▶ _Available records_
----------------------------------------
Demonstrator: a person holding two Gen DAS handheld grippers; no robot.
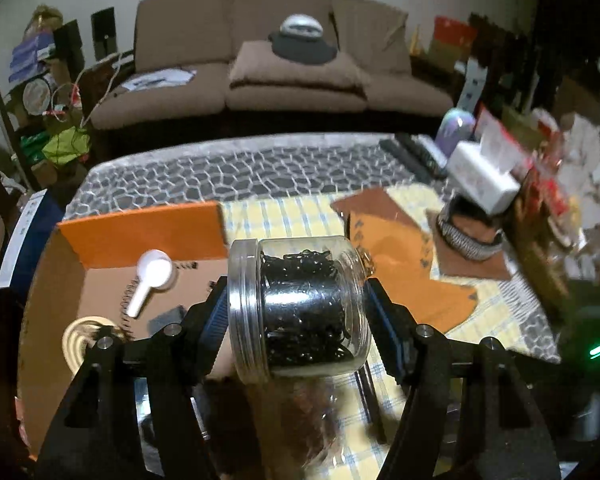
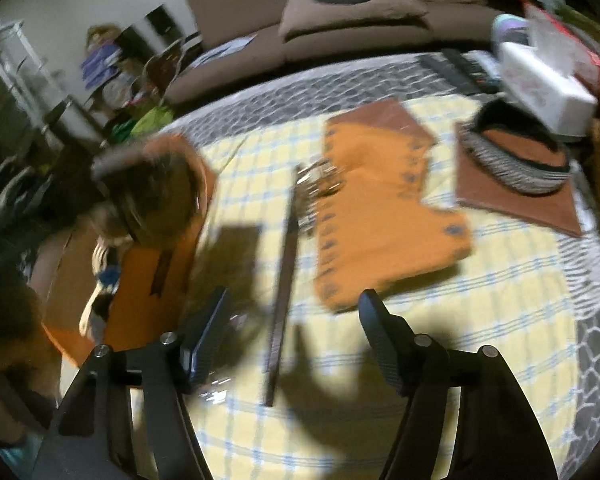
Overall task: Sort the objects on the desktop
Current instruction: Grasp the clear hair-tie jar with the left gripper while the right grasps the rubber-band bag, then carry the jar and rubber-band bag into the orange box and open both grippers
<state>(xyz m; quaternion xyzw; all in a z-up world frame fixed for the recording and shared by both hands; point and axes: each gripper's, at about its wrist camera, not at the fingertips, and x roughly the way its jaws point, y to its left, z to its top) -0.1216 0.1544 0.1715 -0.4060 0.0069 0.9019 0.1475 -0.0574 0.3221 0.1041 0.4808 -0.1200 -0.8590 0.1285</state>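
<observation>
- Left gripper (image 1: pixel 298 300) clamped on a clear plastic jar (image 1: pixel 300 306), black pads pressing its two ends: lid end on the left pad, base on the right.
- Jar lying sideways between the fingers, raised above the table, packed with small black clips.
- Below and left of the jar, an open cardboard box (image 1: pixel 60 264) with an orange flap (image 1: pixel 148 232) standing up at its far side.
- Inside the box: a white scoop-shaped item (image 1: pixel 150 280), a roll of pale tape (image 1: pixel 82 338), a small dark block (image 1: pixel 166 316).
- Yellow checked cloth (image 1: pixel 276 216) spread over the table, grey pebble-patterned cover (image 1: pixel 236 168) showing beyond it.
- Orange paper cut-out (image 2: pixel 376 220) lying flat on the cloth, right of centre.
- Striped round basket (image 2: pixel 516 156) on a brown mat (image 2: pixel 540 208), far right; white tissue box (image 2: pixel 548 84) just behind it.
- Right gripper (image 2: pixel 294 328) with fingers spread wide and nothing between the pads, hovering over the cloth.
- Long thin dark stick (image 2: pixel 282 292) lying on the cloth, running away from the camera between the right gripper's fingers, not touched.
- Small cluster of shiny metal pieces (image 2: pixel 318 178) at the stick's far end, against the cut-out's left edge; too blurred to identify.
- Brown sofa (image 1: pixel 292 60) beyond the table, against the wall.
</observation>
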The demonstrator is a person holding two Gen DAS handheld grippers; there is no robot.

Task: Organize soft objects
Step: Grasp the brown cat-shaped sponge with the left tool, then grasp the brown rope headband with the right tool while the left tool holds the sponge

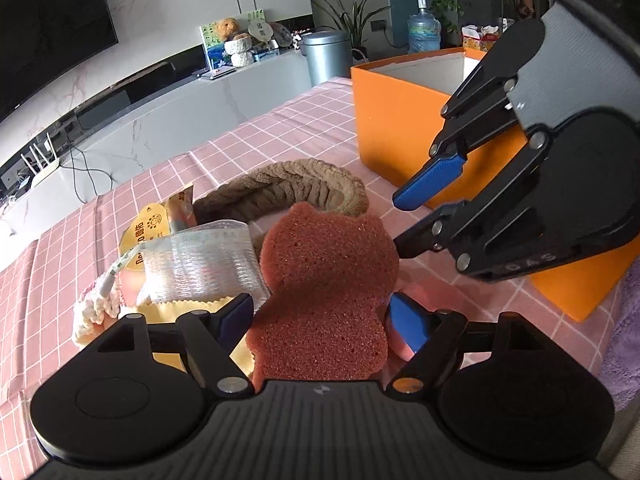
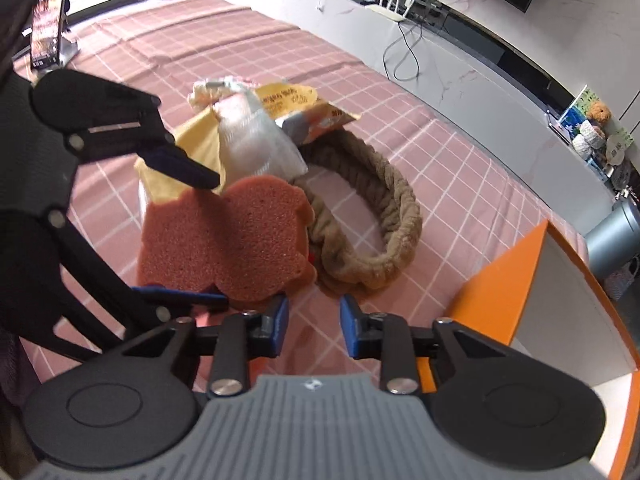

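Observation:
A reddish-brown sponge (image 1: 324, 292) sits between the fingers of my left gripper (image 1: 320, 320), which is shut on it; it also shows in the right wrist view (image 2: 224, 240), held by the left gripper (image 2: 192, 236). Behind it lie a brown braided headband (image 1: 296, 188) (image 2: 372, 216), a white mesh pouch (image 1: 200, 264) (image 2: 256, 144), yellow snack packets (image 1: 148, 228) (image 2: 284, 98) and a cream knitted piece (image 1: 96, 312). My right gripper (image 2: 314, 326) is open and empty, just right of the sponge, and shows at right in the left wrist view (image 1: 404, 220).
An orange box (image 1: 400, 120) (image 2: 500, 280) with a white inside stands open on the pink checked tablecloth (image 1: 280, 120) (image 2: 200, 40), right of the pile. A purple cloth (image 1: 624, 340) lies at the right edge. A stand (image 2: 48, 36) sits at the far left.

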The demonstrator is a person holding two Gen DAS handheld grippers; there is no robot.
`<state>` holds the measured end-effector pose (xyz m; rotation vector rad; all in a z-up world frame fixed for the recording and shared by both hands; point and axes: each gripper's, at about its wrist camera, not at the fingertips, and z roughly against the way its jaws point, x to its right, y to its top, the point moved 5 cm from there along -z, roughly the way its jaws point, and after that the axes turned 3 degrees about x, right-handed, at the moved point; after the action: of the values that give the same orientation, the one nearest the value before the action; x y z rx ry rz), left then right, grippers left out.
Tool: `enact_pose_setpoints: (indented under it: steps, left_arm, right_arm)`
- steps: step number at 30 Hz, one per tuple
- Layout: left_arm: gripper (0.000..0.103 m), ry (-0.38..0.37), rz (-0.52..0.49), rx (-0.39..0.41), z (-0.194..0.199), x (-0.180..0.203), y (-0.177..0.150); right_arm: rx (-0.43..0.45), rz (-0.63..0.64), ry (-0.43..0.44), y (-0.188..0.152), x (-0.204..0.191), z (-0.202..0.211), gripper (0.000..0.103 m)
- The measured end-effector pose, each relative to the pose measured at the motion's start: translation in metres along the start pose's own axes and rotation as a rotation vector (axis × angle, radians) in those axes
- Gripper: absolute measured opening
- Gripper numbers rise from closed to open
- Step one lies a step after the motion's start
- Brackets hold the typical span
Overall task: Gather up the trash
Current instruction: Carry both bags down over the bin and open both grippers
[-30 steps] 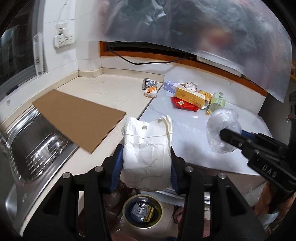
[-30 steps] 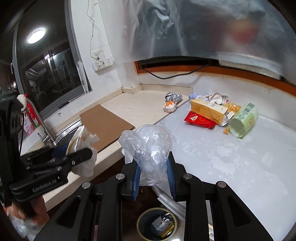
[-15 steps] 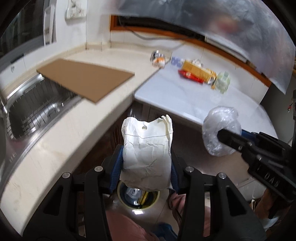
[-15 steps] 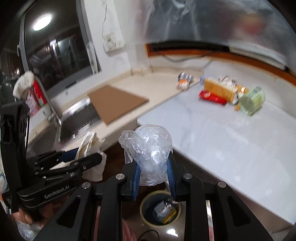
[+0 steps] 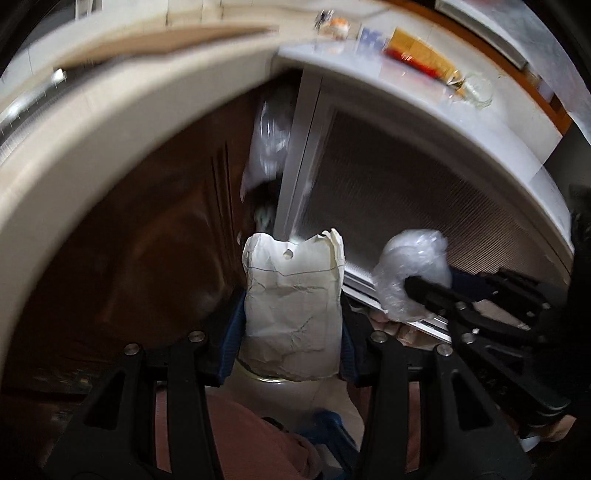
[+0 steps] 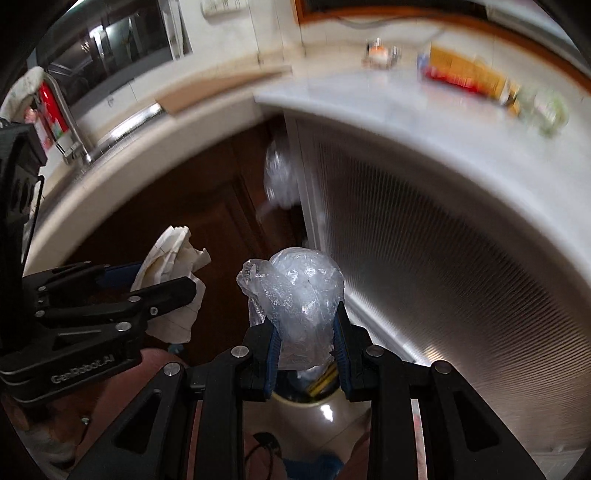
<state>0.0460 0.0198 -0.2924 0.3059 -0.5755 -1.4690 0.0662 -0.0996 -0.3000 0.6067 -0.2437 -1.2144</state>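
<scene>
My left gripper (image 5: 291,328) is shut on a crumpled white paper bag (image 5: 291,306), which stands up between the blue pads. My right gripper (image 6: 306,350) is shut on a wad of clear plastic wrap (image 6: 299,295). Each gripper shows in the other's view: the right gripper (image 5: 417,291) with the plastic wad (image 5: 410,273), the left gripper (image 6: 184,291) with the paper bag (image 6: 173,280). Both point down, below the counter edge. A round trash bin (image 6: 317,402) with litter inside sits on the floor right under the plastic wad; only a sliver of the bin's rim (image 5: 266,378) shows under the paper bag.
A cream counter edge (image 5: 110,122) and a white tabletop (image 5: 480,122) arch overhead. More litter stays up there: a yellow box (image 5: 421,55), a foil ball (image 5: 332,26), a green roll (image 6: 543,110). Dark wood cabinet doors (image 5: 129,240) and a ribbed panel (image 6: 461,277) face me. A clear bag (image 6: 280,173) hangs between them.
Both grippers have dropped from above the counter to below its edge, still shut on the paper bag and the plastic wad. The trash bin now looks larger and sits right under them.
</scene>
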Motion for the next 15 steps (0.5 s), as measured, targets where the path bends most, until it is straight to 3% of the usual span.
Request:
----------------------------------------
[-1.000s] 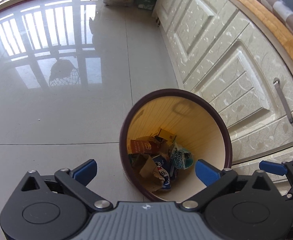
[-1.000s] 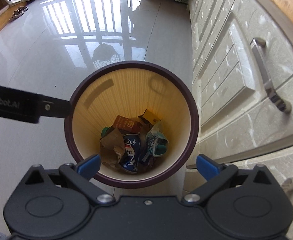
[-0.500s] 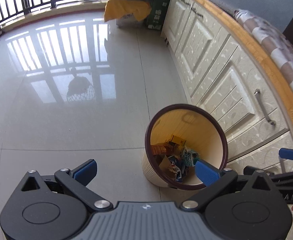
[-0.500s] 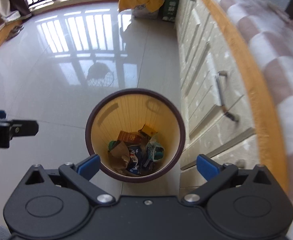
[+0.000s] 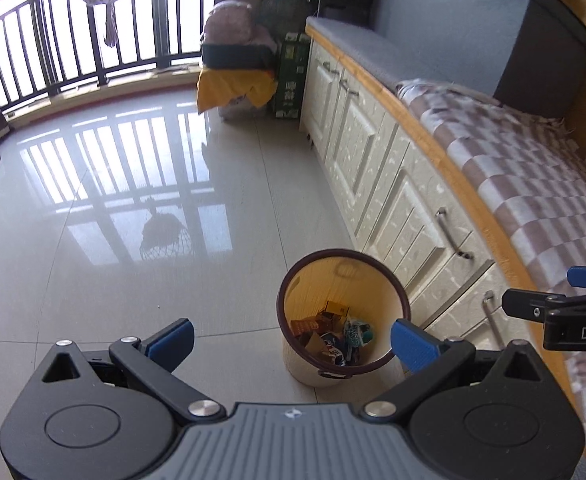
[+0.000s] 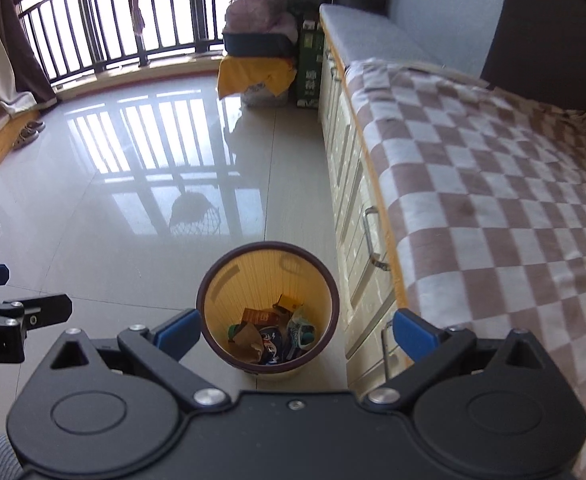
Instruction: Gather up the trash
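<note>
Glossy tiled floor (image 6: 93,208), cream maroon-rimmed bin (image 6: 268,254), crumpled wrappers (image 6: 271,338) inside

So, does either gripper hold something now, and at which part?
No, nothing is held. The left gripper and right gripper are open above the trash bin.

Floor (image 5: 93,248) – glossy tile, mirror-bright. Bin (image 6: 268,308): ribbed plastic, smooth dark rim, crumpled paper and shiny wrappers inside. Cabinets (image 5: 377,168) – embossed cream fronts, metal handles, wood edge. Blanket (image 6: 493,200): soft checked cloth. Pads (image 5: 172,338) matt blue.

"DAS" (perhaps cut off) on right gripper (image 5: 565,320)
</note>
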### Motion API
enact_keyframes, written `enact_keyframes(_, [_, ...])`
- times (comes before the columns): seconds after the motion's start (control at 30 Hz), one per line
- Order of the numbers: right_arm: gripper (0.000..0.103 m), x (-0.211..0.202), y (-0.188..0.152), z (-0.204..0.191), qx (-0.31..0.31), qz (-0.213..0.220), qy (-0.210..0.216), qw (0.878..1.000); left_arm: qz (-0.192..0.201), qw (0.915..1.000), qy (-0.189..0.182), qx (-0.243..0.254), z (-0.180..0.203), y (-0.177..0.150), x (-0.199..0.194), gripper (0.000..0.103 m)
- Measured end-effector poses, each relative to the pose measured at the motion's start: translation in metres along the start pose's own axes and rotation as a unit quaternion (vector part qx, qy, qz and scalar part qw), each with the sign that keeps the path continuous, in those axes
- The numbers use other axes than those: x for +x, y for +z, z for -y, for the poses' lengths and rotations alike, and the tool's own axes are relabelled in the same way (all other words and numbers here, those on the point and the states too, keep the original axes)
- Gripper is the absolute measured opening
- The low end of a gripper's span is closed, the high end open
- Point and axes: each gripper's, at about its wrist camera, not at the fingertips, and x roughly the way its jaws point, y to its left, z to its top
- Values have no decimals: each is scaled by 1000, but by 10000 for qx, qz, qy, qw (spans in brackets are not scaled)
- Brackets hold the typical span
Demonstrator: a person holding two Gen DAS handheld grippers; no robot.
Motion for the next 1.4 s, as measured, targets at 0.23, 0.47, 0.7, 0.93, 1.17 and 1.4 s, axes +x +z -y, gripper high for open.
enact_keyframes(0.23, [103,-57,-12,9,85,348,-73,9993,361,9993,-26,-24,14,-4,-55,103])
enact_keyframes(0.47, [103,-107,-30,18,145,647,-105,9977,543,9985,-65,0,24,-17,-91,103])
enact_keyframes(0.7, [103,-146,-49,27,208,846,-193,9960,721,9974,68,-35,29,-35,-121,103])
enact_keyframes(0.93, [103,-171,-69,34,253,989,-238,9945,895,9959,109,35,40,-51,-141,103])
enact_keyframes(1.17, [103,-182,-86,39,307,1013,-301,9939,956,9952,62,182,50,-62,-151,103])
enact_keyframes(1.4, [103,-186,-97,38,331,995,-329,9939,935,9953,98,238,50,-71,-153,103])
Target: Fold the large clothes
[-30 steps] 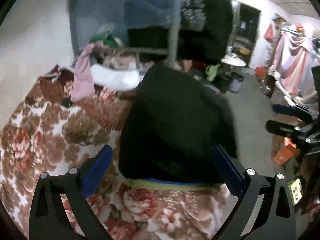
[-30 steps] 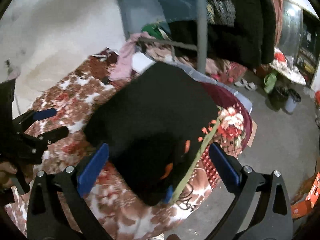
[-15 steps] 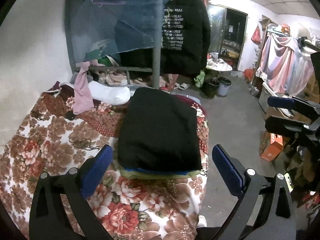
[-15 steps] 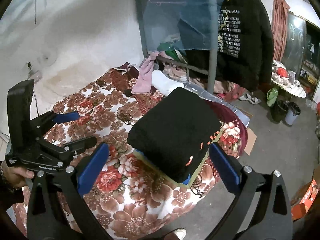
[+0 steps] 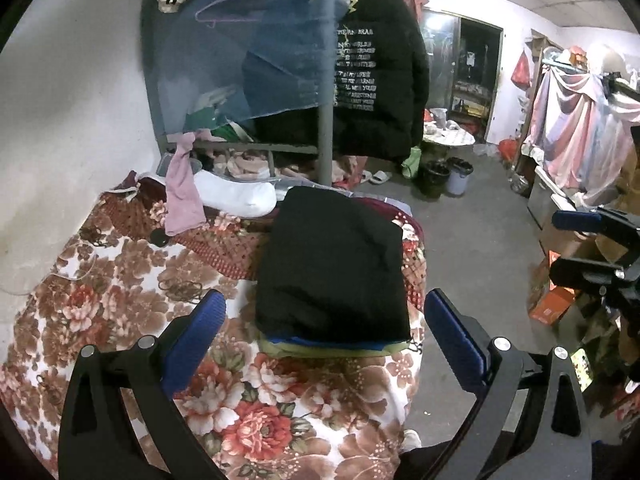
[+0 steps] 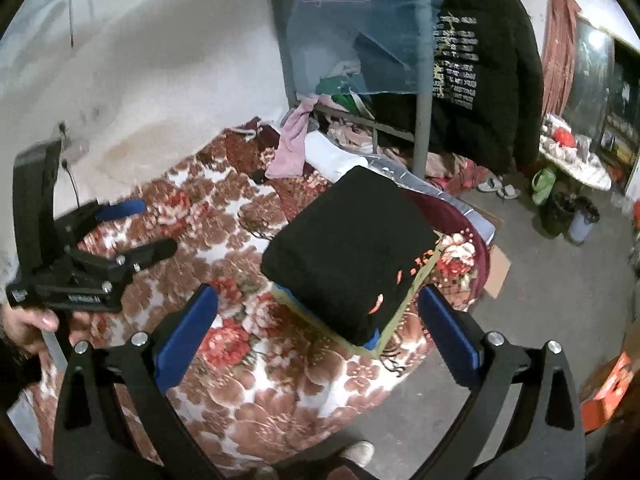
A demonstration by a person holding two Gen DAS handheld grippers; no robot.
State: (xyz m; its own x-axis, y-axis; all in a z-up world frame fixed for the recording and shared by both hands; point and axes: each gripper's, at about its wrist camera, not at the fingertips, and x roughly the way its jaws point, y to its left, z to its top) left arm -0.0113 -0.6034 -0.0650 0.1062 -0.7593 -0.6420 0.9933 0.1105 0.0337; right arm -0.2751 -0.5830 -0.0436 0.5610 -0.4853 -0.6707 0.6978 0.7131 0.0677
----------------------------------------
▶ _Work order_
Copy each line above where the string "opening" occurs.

▶ _Result_
- Gripper: absolute measured opening
- Gripper is the absolute measured opening

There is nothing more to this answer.